Former US president Donald Trump’s verbal assaults on judges, prosecutors, witnesses, jurors and the broader US justice system are undermining the rule of law and democracy while fueling threats and potential violence against individuals involved with the legal cases against him and egging on his extremist allies, former federal prosecutors and judges say.
In his campaign to win the presidency again, and amid various criminal and civil trials, Trump has launched multiple attacks on the US legal system on his Truth Social platform to counter the 88 federal and state criminal charges he faces.
Trump, the all but certain Republican Party presidential nominee for this year’s election, has accelerated glorifying the insurgents who attacked the Capitol on Jan. 6, 2021. He has called them “patriots” and “hostages,” while promising that if he wins, he would free those convicted of crimes as one of his “first acts” in office.
Meanwhile, Trump has repeatedly cast doubt on the electoral system. He has refused to say he would accept the results of this year’s elections, a ploy similar to what he did in 2020 before falsely claiming the election was rigged — a claim he still maintains.
“If everything’s honest, I’ll gladly accept the results,” Trump told the Milwaukee Journal Sentinel last week. “If it’s not, you have to fight for the right of the country.”

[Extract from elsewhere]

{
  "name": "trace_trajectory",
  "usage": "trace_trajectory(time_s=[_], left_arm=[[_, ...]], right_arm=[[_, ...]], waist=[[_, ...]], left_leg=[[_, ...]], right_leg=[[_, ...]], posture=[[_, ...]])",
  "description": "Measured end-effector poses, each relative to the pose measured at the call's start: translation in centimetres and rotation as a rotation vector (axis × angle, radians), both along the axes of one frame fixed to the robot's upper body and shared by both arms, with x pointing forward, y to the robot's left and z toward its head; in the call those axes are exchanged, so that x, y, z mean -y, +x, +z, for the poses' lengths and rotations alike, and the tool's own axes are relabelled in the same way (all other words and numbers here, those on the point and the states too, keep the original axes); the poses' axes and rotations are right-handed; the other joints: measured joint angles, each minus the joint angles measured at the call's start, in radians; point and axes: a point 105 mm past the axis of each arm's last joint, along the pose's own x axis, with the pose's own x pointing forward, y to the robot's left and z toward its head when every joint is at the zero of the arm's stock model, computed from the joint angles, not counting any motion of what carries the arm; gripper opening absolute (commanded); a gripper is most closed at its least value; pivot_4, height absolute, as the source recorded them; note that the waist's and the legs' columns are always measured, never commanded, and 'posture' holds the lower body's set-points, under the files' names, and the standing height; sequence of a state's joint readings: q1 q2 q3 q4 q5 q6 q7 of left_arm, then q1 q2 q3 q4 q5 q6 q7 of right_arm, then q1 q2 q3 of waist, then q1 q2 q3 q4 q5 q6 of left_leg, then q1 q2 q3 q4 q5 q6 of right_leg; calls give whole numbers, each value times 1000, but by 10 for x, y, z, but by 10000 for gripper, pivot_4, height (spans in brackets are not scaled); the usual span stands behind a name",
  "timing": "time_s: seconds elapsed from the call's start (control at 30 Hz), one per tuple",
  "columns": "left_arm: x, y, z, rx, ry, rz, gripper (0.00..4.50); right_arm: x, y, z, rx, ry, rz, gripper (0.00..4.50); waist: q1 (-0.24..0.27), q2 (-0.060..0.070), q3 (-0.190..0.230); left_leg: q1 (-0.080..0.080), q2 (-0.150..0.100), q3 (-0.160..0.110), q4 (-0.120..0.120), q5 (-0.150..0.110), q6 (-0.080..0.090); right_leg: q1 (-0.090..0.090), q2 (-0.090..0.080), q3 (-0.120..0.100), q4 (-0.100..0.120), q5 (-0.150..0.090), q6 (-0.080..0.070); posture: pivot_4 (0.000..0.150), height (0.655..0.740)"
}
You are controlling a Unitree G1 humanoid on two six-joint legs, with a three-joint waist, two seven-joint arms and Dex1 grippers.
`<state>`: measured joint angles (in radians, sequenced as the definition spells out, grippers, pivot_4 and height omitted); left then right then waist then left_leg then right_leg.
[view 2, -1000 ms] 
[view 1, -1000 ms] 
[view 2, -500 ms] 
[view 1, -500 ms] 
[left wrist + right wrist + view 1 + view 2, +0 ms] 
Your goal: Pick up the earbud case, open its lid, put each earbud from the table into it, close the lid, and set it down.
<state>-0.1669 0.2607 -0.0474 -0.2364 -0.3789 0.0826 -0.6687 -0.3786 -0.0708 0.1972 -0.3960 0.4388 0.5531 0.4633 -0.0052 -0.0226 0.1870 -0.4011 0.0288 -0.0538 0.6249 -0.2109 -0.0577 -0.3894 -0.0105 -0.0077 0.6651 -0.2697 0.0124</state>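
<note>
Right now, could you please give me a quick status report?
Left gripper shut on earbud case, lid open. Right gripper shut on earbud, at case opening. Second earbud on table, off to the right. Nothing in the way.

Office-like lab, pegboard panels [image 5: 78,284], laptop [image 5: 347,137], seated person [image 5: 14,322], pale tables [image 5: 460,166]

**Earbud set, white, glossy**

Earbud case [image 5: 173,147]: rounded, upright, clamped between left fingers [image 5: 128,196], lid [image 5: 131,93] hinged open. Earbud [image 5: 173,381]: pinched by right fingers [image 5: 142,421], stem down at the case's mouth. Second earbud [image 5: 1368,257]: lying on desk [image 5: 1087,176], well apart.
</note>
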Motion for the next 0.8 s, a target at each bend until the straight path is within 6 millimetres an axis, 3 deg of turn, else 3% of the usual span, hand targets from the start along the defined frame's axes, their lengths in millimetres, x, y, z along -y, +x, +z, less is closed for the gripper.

Darkly, Trump has also warned that if he loses the election there would be “bedlam” and a “bloodbath for the country.” These words referred, in part, to the fallout Trump predicted for the auto industry, but have distinct echoes of his false charges that he lost to US President Joe Biden in 2020 due to fraud.
At a campaign rally in Pennsylvania on April 13, right before his first criminal trial in New York began, Trump repeated his bogus claims about his 2020 defeat: “The election was rigged. Pure and simple, 2020 was rigged. We could never let it happen again.”
At the same rally, he blasted Juan Merchan, the judge who oversees his trial in Manhattan. In that case, Trump faces 34 counts for altering company records in 2016 to hide US$130,000 in hush-money payments that his fixer Michael Cohen made to the porn star Stormy Daniels, who alleged an affair with him.
“I have a crooked judge,” Trump said about Merchan, adding that he was “fully gagged before a highly conflicted and corrupt judge, who suffers from TDS … Trump Derangement Syndrome.”
Trump’s multiple attacks on witnesses and jurors, who he had been told were off limits and could spur a contempt citation, have prompted Merchan twice to fine Trump a total of US$10,000 for contravening a gag order against such attacks.
“The court will not tolerate continued willful violations of its lawful orders,” the judge has said, warning that Trump could face jail time if he made similar attacks.
Trump insists without evidence that the more than seven dozen federal and state criminal charges he faces in four jurisdictions are “election interference,” and says he has done nothing illegal.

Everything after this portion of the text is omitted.